Cocktails with a Curator

Hans Holbein’s portrait of Sir Thomas More

What’s your poison? Shaken or stirred, straight up or on the rocks, Cocktails with a Curator is the perfect ABC combo: art, beverage and curator. The Frick Collection in New York invites you to prepare a drink,  sit back, and listen to a curator’s expert insights into historic works assembled by the industrialist Henry Clay Frick.

We especially enjoyed listening to the brilliant but accessible Xavier F. Salomon describe Hans Holbein’s portrait of Sir Thomas More, one of the Frick’s most iconic portraits. More was High Chancellor to the British King Henri VIII. He was an all-around Renaissance man, a fact captured in Holbein’s stunningly realistic details.  

Solomon chose a Bloody Mary to go with his talk.  Appropriate, since More was beheaded for refusing to legitimize the king’s divorce. And if you opt for the mocktail version, your Virgin Mary will reflect More’s status as Catholic saint and martyr. 

Witty, fun, but also in-depth. Watch live every Friday at 5pm EST or listen to the recorded versions on Youtube. Recipes included. Cheers! 

The Barnes Foundation

The Barnes Foundation in Philadelphia offers a full array of live online classes in art history and art appreciation. New offerings are available monthly.  Classes are led by an expert team of curators, scholars and educators. Prices range from around $200 for 4 classes to $500 for 14.

Look out for an upcoming course offered by Paris Muse Founder and Director Ellen McBreen: When the Camera Was New: Nineteenth-Century Photography (June 2021).  If you can’t watch a class live, you can always stream later.

Not up to a full class? Barnes Takeout gives you a bite-sized free serving of art.  Museum staff introduce their favorite works from the Barnes world-famous collection of Impressionism and other modern masterpieces. 

Sotheby’s Institute

Sotheby’s Institute of Art has an impressive collection of online art history classes, ranging from one-hour live videos to full 12-week accredited courses. Prices run from $60 to $1,860.

Spend an hour learning about canonical artists in a single program like  Artists Who Changed the World: Pablo Picasso, or two weeks discovering how and why fakes and forgeries are made in Art Crime. If you like what you see, you can make a more serious commitment with a 6-week course focusing on what this international auction house knows best: Art as a Global Business, The Value of Art.

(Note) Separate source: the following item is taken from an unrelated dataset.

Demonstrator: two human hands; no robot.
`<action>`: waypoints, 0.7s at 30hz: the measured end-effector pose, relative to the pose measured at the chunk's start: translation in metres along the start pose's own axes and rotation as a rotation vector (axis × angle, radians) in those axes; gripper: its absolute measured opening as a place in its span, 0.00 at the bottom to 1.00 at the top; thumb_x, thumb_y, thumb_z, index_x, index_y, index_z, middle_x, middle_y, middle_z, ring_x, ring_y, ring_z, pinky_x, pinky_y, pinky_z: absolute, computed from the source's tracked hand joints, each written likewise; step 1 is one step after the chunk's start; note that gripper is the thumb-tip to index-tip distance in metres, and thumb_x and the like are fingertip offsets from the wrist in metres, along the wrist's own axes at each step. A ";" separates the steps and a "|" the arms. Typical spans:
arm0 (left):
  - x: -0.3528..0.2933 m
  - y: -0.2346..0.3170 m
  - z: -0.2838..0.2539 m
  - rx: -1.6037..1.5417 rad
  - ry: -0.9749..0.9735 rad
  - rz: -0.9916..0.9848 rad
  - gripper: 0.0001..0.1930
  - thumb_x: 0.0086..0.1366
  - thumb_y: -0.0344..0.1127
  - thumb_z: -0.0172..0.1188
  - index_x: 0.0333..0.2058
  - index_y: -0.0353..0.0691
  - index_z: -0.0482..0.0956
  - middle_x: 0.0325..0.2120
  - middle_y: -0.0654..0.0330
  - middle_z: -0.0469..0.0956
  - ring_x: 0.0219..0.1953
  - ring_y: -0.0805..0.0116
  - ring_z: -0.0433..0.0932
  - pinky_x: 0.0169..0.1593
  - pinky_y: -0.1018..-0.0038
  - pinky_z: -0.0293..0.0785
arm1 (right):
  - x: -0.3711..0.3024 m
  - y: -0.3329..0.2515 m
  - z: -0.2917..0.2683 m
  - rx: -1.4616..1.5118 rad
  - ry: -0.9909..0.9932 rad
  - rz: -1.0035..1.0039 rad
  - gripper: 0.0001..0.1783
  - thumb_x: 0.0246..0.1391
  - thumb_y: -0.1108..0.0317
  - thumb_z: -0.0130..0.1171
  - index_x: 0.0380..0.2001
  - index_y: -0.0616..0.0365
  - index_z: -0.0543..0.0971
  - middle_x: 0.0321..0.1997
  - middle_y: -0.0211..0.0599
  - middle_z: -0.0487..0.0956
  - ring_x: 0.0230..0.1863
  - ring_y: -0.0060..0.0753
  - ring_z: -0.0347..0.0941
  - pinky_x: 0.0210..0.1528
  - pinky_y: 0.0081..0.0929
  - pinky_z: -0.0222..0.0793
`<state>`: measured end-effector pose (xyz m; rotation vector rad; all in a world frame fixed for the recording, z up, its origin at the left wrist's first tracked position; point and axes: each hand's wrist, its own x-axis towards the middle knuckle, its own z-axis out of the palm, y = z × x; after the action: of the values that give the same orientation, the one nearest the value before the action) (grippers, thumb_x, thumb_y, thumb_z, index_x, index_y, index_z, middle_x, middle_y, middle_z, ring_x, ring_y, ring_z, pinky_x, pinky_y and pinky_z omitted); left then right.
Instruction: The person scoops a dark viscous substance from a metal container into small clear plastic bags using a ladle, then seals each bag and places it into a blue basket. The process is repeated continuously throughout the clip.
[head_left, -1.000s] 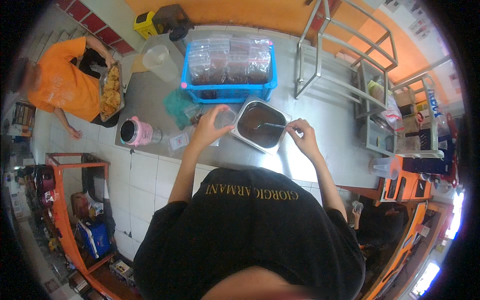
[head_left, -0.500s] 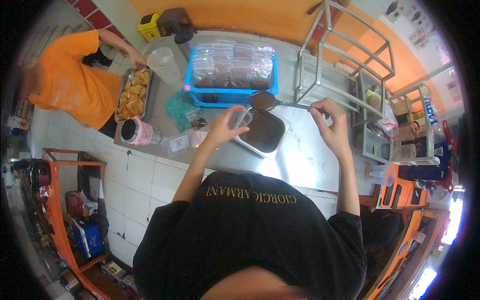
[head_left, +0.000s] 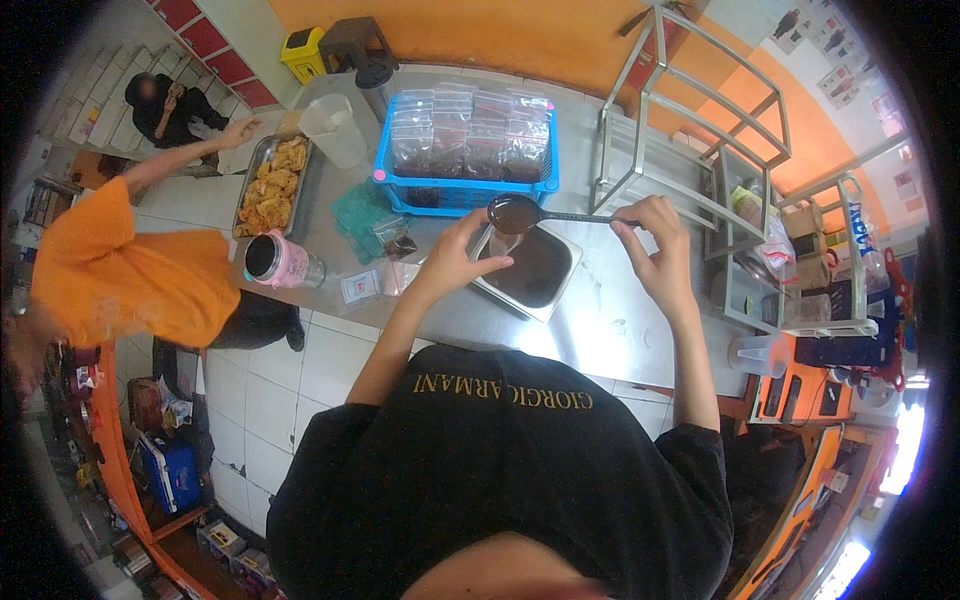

Get a sneak peek of one of their “Premier” (6-week) courses, including sample topics and a faculty-guided discussion board.  At the end, you’ll receive a Certificate of Completion from Sotheby’s as an added bonus.

The Artist Project

Kehinde_Wiley_on_John_Singer_Sargent

See the works of New York’s Metropolitan Museum of Art through the eyes of some fascinating beholders: 120 contemporary artists.  This riveting series, called The Artist Project, reminds us of how relevant history is— and always has been—to contemporary creators.

See Kehinde Wiley, the artist famous for his 2018 portrait of Barack Obama, talk about the “guilty pleasures” he takes in sumptuous images of Empire and colonialism in John Singer Sargent.  The printmaker and installation artist Xu Bing relates his experiences in rural China to the autumn haystacks of  French painter Jean-Jacques Millet. The photographer Catherine Opie focuses on the opulent bedroom of Louis XIV and sees a version of the king’s portrait there. It’s just one of many virtual, and truly diverse, offerings highlighting how many different kinds of stories art can tell. For a full list of upcoming events (films, classes, tours)  visit the calendar and choose Virtual.  

The Artist Project series manages to capture the moment we’re in now. Like other thoughtful online programs out there, the Met’s remind us that while nothing can replace the thrill of seeing art in person, virtual experiences can inspire us to connect in ways we didn’t think possible.